Exercise directions: Please count the lines in these records that contain "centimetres" and give only that count.

Records from a collection
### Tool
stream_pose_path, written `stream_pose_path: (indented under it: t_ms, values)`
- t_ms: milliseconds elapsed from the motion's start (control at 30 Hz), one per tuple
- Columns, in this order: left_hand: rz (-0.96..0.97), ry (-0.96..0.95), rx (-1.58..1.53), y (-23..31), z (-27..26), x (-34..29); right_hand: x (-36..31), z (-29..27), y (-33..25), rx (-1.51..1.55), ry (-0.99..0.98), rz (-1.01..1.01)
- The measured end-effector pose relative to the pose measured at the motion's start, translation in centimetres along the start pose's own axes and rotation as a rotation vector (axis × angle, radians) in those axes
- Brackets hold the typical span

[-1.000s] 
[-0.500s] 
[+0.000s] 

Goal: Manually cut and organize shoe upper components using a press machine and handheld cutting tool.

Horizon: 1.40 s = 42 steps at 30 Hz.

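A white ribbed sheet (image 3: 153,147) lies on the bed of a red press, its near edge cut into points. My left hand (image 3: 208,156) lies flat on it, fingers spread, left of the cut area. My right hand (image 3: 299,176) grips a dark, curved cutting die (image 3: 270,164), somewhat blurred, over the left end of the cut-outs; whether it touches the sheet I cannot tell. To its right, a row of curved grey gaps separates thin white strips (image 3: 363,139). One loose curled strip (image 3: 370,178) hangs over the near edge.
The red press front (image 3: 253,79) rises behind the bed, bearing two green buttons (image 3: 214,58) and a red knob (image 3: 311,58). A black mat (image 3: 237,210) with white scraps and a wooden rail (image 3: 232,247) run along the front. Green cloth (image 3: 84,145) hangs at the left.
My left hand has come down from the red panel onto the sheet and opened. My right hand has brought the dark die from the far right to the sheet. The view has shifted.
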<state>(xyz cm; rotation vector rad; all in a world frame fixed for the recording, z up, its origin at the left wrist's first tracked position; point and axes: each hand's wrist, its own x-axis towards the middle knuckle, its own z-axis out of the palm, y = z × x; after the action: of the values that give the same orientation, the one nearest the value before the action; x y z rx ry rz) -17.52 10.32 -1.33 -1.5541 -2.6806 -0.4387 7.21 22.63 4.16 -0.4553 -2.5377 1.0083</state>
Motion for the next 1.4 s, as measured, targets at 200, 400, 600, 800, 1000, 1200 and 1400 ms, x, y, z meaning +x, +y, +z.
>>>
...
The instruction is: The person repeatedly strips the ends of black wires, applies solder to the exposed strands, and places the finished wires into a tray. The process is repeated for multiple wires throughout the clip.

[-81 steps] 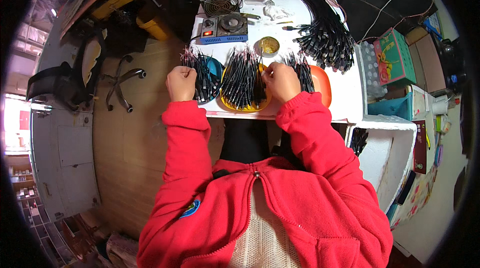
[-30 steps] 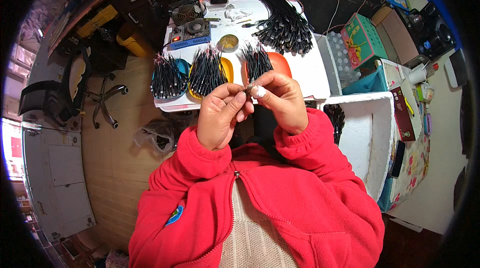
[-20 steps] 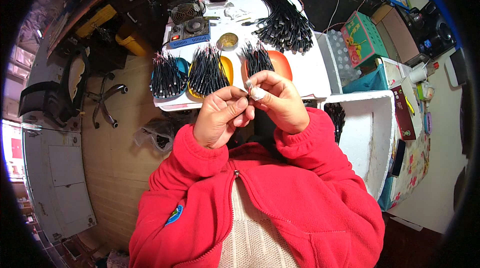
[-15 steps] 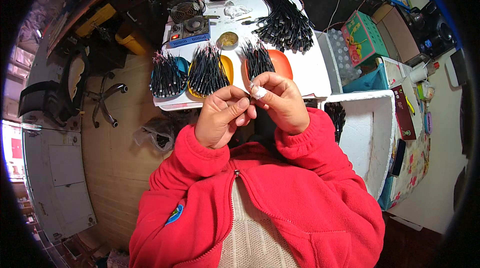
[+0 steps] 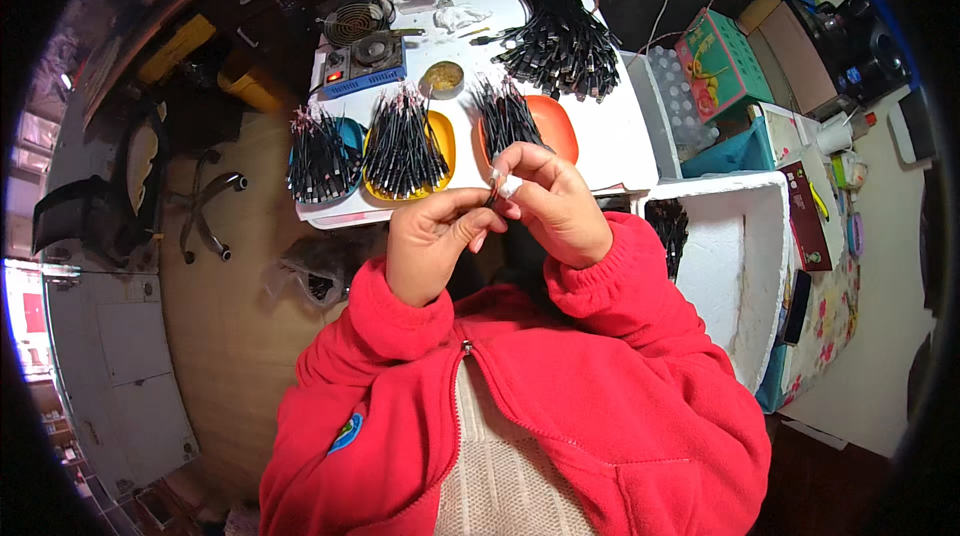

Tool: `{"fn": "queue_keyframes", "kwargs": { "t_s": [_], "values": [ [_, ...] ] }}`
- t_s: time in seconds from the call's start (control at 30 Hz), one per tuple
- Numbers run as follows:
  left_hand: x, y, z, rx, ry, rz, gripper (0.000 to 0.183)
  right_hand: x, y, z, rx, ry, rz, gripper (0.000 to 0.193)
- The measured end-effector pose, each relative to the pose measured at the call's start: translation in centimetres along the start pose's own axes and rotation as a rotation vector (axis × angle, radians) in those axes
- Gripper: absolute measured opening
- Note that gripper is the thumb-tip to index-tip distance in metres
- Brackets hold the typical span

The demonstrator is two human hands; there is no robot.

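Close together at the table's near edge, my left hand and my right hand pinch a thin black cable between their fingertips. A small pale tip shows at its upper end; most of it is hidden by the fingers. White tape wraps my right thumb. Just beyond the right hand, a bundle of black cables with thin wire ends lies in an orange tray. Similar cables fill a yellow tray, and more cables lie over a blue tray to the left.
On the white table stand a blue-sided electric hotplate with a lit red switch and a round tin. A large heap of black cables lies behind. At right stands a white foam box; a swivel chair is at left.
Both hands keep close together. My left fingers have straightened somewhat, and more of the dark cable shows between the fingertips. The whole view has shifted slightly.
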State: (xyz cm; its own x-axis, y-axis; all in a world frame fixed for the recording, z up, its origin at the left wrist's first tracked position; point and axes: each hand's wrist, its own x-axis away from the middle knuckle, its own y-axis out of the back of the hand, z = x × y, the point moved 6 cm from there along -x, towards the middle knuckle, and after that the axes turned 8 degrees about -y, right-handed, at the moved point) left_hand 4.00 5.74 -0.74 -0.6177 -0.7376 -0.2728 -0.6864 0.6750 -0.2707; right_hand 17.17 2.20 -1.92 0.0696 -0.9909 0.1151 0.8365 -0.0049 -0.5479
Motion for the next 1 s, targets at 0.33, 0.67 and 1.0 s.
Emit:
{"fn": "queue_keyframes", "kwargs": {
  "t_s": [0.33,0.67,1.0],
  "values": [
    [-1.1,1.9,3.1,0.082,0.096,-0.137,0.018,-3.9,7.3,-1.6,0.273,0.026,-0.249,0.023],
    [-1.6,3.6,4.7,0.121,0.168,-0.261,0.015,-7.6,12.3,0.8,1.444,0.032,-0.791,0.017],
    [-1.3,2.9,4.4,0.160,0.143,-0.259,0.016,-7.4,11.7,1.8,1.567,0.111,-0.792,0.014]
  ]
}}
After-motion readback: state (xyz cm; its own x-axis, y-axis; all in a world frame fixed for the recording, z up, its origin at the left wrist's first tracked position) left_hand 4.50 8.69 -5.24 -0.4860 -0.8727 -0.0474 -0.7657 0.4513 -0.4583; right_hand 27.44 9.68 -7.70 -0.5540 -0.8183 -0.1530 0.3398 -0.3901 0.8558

Result: 2